GCE has three expected learning outcomes, including how:

- Learners acquire knowledge and understanding of local, national and global issues and the interconnectedness and interdependency of different countries and populations. Learners develop skills for critical thinking and analysis.
- Learners experience a sense of belonging to a common humanity, sharing values and responsibilities, based on human rights. Learners develop attitudes of empathy, solidarity and respect for differences and diversity.
- Learners act effectively and responsibly at local, national and global levels for a more peaceful and sustainable world. Learners develop motivation and willingness to take necessary actions.

- 'Global consciousness' and 'global competence'

Organizations implementing GCE programs, such as UNESCO, now emphasize the importance of expanding both students' 'global consciousness' and 'global competence'. 'Global consciousness' represents the ethical or moral dimension of global citizenship, whereas 'global competence' "features a blend of the technical-rational and the dispositional or attitudinal".

However, some view global consciousness and global competence as being closely related. The OECD, for instance, focuses on global competencies called 'psychosocial resources', of which there are three main types: "using tools interactively (technology and language skills), interacting in heterogeneous groups (cooperation, empathy), and acting autonomously (realizing one's identity, conducting life plans, defending and asserting rights".

== Key learner attributes ==
GCE identifies three learner attributes, which refer to the traits and qualities that global citizenship education aims to develop in learners and correspond to the key learning outcomes mentioned earlier. These are: informed and critically literate; socially connected and respectful of diversity; ethically responsible and engaged. The three learner attributes draw on a review of the literature and of citizenship education conceptual frameworks, a review of approaches and curricula, as well as technical consultations and recent work by UNESCO on global citizenship education.

=== Informed and critically literate ===
Learners develop their understanding of the world, global themes, governance structures and systems, including politics, history and economics; understand the rights and responsibilities of individuals and groups (for example, women's and children's rights, indigenous rights, corporate social responsibility); and, recognise the interconnectedness of local, national and global issues, structures and processes. Learners develop the skills of critical inquiry (for example, where to find information and how to analyse and use evidence), media literacy and an understanding of how information is mediated and communicated. They develop their ability to inquire into global themes and issues (for example, globalisation, interdependence, migration, peace and conflict, sustainable development) by planning investigations, analysing data and communicating their findings. A key issue is the way in which language is used and, more specifically, how critical literacy is affected by the dominance of the English language and how this influences non-English speakers’ access to information.
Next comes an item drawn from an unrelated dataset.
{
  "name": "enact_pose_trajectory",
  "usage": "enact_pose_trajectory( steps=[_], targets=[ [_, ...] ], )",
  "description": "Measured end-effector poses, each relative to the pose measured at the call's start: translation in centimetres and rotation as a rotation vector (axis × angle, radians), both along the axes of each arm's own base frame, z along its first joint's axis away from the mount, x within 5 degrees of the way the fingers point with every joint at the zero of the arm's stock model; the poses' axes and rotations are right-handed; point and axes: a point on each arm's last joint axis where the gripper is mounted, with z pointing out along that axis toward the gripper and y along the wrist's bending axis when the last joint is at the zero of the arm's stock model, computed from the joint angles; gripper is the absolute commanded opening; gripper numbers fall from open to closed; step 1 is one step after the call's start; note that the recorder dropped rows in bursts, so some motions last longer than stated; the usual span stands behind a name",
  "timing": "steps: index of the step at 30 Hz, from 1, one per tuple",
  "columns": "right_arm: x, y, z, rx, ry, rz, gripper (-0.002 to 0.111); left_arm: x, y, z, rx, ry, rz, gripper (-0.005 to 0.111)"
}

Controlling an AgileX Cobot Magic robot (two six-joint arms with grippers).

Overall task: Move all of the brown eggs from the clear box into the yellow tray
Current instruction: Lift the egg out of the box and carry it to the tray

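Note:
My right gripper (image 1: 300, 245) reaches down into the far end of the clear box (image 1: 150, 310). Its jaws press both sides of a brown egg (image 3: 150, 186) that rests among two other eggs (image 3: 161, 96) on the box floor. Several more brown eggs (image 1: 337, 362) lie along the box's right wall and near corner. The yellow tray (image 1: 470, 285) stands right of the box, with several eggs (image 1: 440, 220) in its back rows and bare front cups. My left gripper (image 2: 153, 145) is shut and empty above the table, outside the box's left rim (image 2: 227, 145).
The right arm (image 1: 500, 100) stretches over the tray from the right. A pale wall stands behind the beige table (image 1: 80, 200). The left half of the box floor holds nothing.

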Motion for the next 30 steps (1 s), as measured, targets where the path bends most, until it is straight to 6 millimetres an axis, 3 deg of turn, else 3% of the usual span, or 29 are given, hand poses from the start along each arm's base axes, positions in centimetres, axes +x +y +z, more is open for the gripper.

=== Socially connected and respectful of diversity ===
Learners learn about their identities and how they are situated within multiple relationships (for example, family, friends, school, local community, country), as a basis for understanding the global dimension of citizenship. They develop an understanding of difference and diversity (for example, culture, language, gender, sexuality, religion), of how beliefs and values influence people's views about those who are different, and of the reasons for, and impact of, inequality and discrimination. Learners also consider common factors that transcend difference, and develop the knowledge, skills, values and attitudes required for respecting difference and living with others.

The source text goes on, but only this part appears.